IAM Permission Configuration (with Conditions):

const issuerUri = new AwsCustomResource(this, 'GetIamIssuerUri', {
  onCreate: {
    service: 'iam',
    action: 'GetOutboundWebIdentityFederationInfo',
    parameters: {},
    physicalResourceId: PhysicalResourceId.fromResponse('IssuerIdentifier'),
  },
  policy: AwsCustomResourcePolicy.fromSdkCalls({ resources: AwsCustomResourcePolicy.ANY_RESOURCE }),
}).getResponseField('IssuerIdentifier');

const audience = 'com.mahitotsu.gekko002.api';

// Grant token issuance permission with conditions
clientTaskDef.taskRole.addToPrincipalPolicy(new PolicyStatement({
  effect: Effect.ALLOW,
  actions: ['sts:GetWebIdentityToken'],
  resources: ['*'],
  conditions: {
    'ForAnyValue:StringEquals': {
      'sts:IdentityTokenAudience': [audience]
    }
  },
}));

Injection of Application Settings:

// Server container
serverTaskDef.addContainer('ServerContainer', {
  image: ContainerImage.fromAsset('../api-server'),
  environment: {
    'APP_SECURITY_ISSUER_URI': issuerUri,
    'APP_SECURITY_ALLOWED_AUDIENCES': audience
  },
});

// Client container
clientTaskDef.addContainer('ClientContainer', {
  image: ContainerImage.fromAsset('../api-client'),
  environment: {
    'DOWNSTREAM_ENDPOINT': `http://${serverName}.${localName}:${servicePort}/hello`,
    'DOWNSTREAM_AUDIENCE': audience,
  },
});

Verification Results

As a result of the verification, it was found that all the intended benefits could be achieved.

Additionally, through the verification process, the following extra benefits were confirmed due to the flexibility of permission management:

• Token issuance in CloudShell and verification using curl, etc., was possible → This diversifies the methods available for testing and debugging.
• Account-specific Issuers could be retrieved via API → Facilitates Infrastructure as Code (IaC).

TOKEN=$(aws sts get-web-identity-token \
  --audience com.mahitotsu.gekko002.api \
  --signing-algorithm RS256 \
  --duration-seconds 60 \
  --query 'WebIdentityToken' \
  --output text)

curl -H "Authorization: Bearer $TOKEN" \
  http://api-server.srv.local/hello

Future Possibilities

Since Outbound Web Identity Tokens can be easily obtained as long as you have IAM role permissions, further expansion of use cases can be expected.

• Lambda and EC2 can easily participate in this access control mechanism — participation of API Gateway has already been verified
• Test scripts running within CI/CD pipelines can also target traffic that requires JWTs for testing

Limitations

AWS IAM Outbound Identity Federation is a mechanism for conveying the identity of AWS workloads to external services and is not suitable for user authentication or detailed authorization.

Summary

AWS IAM Outbound Identity Federation (the GetWebIdentityToken API) has the potential to be a breakthrough feature that solves the challenges inherent in traditional microservice authentication.

Comparison with Traditional Approaches

Core Value of This Implementation:

• Transcending Network Boundaries: Not constrained by physical boundaries such as VPCs or regions.
• Achieving Defense-in-Depth: In addition to API Gateway, authentication is performed at each microservice.
• Minimizing Operational Overhead: Managed entirely through IAM permission management.

While traditional best practices recommended "defense-in-depth," achieving it often required significant resources and costs.
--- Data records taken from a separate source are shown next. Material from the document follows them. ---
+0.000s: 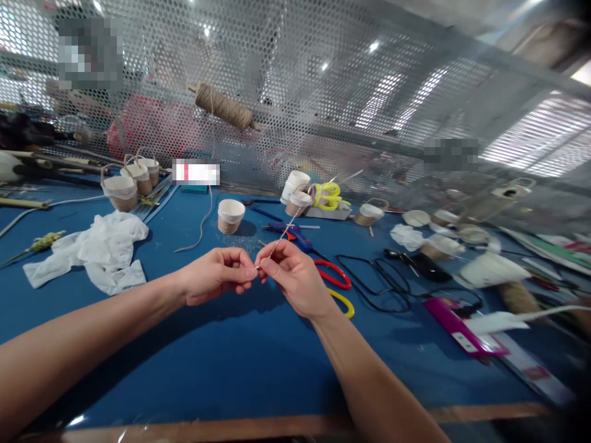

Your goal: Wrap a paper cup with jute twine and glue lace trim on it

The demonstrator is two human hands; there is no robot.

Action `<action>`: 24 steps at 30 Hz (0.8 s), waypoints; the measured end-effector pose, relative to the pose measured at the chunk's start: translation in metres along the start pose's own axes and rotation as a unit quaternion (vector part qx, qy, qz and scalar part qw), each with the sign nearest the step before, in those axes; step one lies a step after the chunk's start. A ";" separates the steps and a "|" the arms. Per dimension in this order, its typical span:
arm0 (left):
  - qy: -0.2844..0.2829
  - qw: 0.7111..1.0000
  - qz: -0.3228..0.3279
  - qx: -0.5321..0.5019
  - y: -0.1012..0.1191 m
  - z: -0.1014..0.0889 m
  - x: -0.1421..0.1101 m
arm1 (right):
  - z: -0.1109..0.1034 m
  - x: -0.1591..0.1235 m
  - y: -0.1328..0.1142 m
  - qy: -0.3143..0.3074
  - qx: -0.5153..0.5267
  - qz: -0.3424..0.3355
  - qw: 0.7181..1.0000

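My left hand and my right hand meet above the blue table, fingertips pinched together. Between them runs a thin pale strand of twine, which rises up and away toward a small white-lined cup near the mesh. Both hands are closed on this strand. A spool of jute twine hangs on the perforated screen above. Another small cup stands just beyond my hands. Under my right hand lie scissors with red and yellow handles and a blue glue gun.
White cloth lies crumpled at left. Small basket cups stand at back left. Black cable, a pink tool, yellow scissors and more cups crowd the right. A person in red sits behind the mesh.
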State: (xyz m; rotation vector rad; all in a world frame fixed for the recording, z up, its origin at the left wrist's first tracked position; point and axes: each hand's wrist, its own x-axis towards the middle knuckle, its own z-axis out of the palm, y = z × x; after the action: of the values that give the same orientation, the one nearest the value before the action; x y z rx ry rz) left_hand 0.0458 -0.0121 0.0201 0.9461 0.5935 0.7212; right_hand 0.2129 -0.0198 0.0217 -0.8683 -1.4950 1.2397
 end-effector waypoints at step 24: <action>0.003 1.000 0.009 -0.021 -0.002 0.009 -0.006 | 0.003 -0.005 -0.001 0.012 -0.021 -0.082 0.996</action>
State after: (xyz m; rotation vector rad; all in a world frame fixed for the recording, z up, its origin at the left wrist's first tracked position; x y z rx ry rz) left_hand 0.0494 -0.0221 0.0229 0.9112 0.5742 0.7508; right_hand 0.2118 -0.0252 0.0218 -0.7697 -1.5459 1.0770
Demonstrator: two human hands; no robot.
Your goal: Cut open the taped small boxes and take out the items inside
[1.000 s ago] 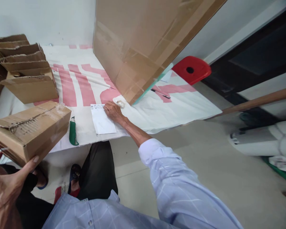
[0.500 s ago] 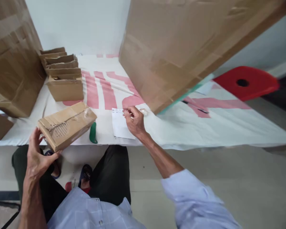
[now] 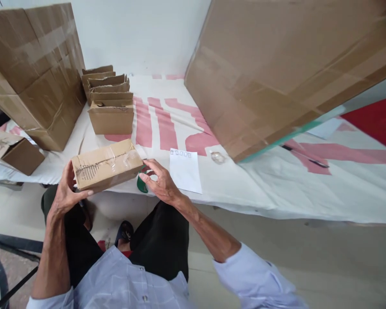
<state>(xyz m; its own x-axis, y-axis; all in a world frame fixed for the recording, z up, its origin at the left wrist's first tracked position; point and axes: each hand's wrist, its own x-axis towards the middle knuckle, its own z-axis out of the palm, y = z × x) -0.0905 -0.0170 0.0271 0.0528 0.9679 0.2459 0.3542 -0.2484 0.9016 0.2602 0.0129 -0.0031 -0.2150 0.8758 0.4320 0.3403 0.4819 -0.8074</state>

In contrast, this implementation simultaneously achieves simplicity, security, and cost-efficiency.

When used in appropriate use cases (especially workload-to-workload communication), it is a powerful feature that enables simple, secure, and low-cost authentication. We can expect to see its use expanded to Lambda, EC2, and across different AWS accounts in the future.